Segment Open

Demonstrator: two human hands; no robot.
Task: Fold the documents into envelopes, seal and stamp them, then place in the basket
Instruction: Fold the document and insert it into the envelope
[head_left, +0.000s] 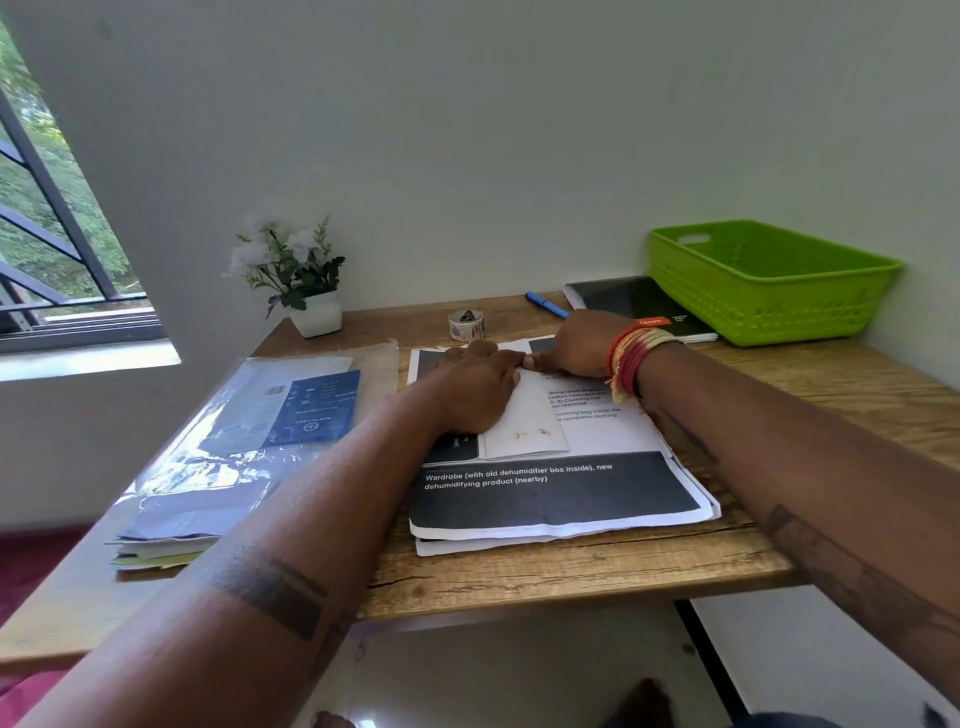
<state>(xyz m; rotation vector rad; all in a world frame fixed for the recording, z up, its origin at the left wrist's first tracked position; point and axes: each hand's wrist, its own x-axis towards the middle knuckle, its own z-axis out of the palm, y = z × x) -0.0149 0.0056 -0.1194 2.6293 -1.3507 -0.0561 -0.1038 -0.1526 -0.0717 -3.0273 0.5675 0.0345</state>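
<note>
A stack of printed documents (561, 499) with black bands lies in the middle of the wooden table (571, 571). On top of it rests a folded white sheet (524, 421). My left hand (472, 389) presses flat on the folded sheet's left part. My right hand (576, 345) presses with its fingers on the sheet's far edge, thumb touching my left hand. A clear plastic packet of envelopes (249, 441) lies at the left. A roll of stickers (466, 325) stands behind the papers. The green basket (769, 280) sits at the far right.
A blue pen (545, 304) and a black notebook (634, 304) lie beside the basket, which rests partly on the notebook. A small potted plant (296, 280) stands at the back left by the wall. A window is at the far left.
</note>
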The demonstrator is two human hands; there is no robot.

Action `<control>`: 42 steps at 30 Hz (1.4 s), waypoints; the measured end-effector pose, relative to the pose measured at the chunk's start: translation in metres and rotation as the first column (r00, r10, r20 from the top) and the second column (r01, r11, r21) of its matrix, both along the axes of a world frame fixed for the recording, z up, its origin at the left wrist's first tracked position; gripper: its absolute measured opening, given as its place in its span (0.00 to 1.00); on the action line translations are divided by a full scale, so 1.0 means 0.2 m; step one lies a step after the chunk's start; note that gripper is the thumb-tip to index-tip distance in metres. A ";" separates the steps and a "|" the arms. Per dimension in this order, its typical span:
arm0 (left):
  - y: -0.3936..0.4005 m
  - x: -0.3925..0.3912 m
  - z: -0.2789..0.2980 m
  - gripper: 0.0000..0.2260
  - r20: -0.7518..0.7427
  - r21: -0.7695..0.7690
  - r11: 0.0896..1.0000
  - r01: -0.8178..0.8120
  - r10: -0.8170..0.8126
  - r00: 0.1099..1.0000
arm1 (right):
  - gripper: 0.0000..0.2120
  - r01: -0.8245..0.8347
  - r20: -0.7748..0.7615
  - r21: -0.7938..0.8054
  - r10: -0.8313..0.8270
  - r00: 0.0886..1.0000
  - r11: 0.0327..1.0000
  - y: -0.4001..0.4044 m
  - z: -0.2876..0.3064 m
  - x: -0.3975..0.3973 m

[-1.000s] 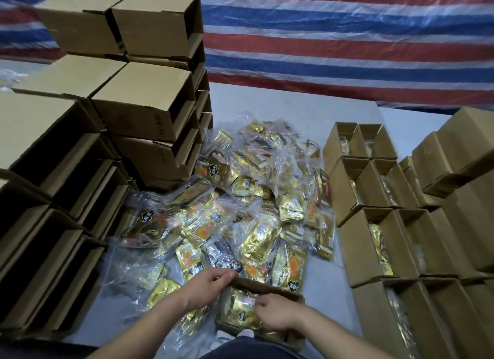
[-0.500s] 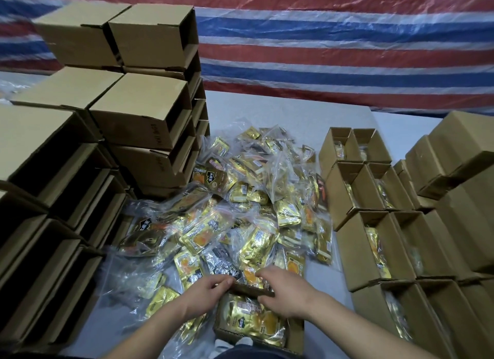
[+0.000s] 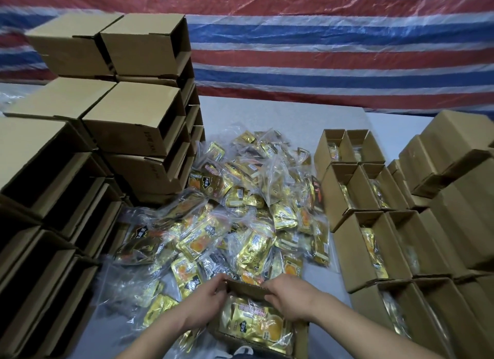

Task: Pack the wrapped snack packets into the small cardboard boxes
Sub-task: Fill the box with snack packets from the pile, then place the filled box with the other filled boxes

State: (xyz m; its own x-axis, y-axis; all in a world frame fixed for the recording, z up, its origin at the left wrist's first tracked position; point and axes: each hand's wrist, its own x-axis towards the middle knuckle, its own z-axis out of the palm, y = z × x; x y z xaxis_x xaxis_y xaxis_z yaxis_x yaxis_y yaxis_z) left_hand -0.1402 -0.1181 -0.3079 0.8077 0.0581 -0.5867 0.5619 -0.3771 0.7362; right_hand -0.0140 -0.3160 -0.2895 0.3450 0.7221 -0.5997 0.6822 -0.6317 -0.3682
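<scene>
1. At near edge of table (image 3: 344, 134), close to body: small cardboard box (image 3: 256, 332) with gold snack packet (image 3: 256, 322) lying inside.
2. Left hand (image 3: 207, 304) and right hand (image 3: 290, 297) both pinching far flap (image 3: 247, 289), fingers curled over its rim.
3. Better to fold flap evenly from both corners, keeping crinkly film below rim.
4. Beyond: glossy foil packets in slippery heap (image 3: 240, 214); stiff matte filled boxes (image 3: 374, 238) right, empty stacks (image 3: 139, 112) left.
</scene>
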 end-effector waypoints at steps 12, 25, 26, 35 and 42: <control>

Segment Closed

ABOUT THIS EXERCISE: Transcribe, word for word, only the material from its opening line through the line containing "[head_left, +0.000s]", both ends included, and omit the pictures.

ANSWER BOX:
Demonstrator: two human hands; no robot.
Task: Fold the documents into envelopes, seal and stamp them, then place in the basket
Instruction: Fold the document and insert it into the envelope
[head_left, +0.000s] 

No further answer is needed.